'TWIXT EARTH AND HEAVEN

Nothing had been disturbed. Everything was as he had last seen it, save that a layer of dust had collected, thanks to the absence of Mrs. Goss, and that due to the difference of the length of the Palosian day. Nine terrestrial days had passed since Croft had lain his body on the couch.

Rising slowly, he ignited the flame of a small alcohol-lamp and quickly brewed himself a cup of strong beef-extract, which he drank. The hot beverage and the food put new physical life into his sluggish veins, as he knew it would. Seating himself in a chair, he gave himself over to a consideration of the thought he had brought with him from Palos—a thought more weird than any of which he had ever dreamed.

Briefly, Croft had conceived of a way to acquire a physical life on Palos. That was his unheard-of plan, the possibility of which had wakened in his consciousness as Jadgor announced the formal betrothal of Naia to Kyphallos at the end of the month. It was that that had sent him back here to his study and his books.

And after a bit he rose and drew a volume from a case and brought it back to the desk. It was a work dealing with obsessions—that theory of the occultist that a stronger spirit might displace the weaker tenant of an earthly shell, and occupy and dominate the body it had possessed.

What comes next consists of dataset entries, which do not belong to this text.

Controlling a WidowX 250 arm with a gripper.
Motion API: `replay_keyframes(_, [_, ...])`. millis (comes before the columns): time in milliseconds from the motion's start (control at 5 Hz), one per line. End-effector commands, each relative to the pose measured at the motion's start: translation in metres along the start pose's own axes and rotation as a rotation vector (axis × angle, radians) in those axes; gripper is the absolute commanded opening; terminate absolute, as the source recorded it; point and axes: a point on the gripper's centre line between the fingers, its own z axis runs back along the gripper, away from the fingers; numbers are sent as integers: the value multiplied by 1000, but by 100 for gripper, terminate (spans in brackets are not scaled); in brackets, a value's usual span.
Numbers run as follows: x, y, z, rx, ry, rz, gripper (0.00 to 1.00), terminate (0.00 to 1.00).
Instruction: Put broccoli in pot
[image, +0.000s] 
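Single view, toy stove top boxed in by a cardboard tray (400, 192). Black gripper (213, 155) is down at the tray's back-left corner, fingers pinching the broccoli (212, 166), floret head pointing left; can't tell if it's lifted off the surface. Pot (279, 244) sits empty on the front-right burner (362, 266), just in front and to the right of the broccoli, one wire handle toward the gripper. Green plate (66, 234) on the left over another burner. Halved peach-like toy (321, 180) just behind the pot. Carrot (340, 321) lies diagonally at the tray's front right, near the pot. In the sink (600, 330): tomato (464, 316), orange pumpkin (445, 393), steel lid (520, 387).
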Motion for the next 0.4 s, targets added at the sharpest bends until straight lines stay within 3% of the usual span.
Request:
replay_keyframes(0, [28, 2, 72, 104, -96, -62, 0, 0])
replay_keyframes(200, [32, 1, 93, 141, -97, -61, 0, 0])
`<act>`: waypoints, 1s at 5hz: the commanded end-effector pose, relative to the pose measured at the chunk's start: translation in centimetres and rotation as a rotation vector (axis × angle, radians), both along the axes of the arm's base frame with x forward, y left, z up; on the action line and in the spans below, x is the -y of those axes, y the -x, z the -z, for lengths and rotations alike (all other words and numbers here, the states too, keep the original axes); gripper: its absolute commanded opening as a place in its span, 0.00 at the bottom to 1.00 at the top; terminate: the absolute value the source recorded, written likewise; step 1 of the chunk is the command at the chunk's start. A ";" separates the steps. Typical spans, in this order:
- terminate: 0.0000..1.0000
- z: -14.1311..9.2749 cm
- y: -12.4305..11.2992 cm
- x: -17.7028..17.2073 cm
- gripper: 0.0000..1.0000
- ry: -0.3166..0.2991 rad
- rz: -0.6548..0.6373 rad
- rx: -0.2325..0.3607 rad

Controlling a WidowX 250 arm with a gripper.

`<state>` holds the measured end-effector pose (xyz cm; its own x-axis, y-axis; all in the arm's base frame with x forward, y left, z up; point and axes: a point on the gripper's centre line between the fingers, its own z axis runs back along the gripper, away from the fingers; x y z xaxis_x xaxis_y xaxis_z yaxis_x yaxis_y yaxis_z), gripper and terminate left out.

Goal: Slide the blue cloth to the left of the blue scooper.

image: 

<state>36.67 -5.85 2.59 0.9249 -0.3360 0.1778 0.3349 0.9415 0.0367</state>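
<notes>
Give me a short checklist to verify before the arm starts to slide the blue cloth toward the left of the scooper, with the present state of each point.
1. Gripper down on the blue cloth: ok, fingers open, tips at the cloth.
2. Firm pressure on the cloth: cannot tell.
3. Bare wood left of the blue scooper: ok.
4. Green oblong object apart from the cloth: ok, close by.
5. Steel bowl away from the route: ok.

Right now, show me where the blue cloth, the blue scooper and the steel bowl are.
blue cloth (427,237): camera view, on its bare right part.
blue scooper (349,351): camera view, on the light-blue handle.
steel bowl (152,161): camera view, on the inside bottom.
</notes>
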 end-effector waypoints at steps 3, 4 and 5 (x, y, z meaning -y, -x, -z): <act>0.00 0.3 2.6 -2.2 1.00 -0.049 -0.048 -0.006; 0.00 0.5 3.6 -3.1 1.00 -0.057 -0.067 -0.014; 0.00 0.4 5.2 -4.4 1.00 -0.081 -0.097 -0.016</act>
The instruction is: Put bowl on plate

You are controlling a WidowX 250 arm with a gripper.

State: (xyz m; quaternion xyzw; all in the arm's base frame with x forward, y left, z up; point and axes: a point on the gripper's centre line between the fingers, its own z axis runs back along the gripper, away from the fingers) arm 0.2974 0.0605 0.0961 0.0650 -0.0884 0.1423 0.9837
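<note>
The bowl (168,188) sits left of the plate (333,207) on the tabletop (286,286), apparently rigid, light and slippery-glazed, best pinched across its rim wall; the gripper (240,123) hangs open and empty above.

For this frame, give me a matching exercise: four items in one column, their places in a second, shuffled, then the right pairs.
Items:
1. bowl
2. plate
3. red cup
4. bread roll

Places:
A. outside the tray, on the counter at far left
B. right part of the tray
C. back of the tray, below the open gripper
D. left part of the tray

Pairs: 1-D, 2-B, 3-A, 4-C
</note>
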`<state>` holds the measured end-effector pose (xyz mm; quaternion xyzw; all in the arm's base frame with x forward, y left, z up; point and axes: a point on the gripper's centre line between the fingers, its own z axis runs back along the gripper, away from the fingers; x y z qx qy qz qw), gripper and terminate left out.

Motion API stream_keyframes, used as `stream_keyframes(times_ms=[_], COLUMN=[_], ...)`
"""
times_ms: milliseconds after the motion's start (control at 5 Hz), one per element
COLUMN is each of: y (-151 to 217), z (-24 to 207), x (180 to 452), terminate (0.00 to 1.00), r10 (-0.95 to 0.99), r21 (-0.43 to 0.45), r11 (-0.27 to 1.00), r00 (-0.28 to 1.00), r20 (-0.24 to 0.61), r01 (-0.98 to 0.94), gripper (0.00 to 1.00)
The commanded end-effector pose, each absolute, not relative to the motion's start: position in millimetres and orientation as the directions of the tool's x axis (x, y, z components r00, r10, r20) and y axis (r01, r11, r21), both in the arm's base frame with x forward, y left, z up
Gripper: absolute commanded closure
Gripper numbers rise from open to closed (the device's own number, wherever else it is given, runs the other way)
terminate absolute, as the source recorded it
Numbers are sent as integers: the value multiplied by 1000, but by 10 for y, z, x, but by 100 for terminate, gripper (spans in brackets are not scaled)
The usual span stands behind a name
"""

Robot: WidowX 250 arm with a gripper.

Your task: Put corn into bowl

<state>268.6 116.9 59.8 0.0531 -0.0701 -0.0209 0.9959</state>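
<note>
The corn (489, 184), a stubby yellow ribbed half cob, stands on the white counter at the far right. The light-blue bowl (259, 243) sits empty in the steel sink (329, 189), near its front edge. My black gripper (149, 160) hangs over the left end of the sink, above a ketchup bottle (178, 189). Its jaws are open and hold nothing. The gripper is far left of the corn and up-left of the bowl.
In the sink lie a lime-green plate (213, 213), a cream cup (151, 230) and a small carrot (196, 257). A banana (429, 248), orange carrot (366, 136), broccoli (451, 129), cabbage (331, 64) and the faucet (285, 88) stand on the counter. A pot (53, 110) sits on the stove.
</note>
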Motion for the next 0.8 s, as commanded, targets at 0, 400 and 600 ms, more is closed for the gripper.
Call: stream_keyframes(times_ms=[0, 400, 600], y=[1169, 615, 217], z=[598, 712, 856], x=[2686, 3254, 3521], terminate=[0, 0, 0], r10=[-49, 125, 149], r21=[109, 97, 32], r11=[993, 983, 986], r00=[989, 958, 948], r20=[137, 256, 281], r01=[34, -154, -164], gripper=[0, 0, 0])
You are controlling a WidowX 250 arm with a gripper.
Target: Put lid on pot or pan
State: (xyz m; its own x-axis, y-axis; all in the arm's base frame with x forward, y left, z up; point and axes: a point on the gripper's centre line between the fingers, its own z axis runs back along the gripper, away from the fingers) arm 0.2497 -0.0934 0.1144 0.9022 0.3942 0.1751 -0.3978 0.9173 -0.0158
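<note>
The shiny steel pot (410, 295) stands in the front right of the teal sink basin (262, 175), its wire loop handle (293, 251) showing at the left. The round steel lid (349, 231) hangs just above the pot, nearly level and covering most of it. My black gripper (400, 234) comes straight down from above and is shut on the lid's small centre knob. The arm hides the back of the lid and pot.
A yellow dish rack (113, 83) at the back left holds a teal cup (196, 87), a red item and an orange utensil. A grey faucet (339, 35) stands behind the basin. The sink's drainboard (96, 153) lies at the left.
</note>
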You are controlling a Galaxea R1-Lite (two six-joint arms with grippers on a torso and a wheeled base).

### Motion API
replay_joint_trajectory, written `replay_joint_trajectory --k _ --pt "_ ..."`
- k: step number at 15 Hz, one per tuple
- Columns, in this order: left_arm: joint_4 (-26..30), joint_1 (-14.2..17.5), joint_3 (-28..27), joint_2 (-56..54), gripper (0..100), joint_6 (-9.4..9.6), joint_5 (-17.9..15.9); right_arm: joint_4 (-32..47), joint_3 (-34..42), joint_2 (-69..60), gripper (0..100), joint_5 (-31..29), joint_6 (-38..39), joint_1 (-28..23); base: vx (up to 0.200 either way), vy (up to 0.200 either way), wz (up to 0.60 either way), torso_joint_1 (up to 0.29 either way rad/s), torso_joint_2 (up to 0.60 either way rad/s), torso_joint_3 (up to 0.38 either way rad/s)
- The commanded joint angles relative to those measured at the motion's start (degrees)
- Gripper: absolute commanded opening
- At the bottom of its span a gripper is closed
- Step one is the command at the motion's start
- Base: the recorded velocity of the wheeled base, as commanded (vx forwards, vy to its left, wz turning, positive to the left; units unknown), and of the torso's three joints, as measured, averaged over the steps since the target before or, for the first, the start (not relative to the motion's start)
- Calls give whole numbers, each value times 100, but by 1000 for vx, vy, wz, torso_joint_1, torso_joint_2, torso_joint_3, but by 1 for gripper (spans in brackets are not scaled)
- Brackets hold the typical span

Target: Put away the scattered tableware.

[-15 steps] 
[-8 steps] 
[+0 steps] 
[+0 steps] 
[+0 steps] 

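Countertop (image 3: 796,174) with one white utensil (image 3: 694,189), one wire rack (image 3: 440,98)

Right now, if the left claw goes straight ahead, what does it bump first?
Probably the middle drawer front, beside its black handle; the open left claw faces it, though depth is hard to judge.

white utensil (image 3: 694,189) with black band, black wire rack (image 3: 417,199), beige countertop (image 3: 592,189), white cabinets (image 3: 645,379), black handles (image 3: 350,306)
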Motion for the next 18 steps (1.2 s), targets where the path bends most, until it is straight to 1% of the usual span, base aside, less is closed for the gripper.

He read over the written page and sat pondering once more while the night dragged past. Even as he had gone a step farther in astral projection, carrying it into spirit projection as a further step, so now he was considering a step beyond mere obsession, and questioning whether or not it were possible for a spirit, potent beyond the average ego of earth, to enter and revivify the body laid down by another soul.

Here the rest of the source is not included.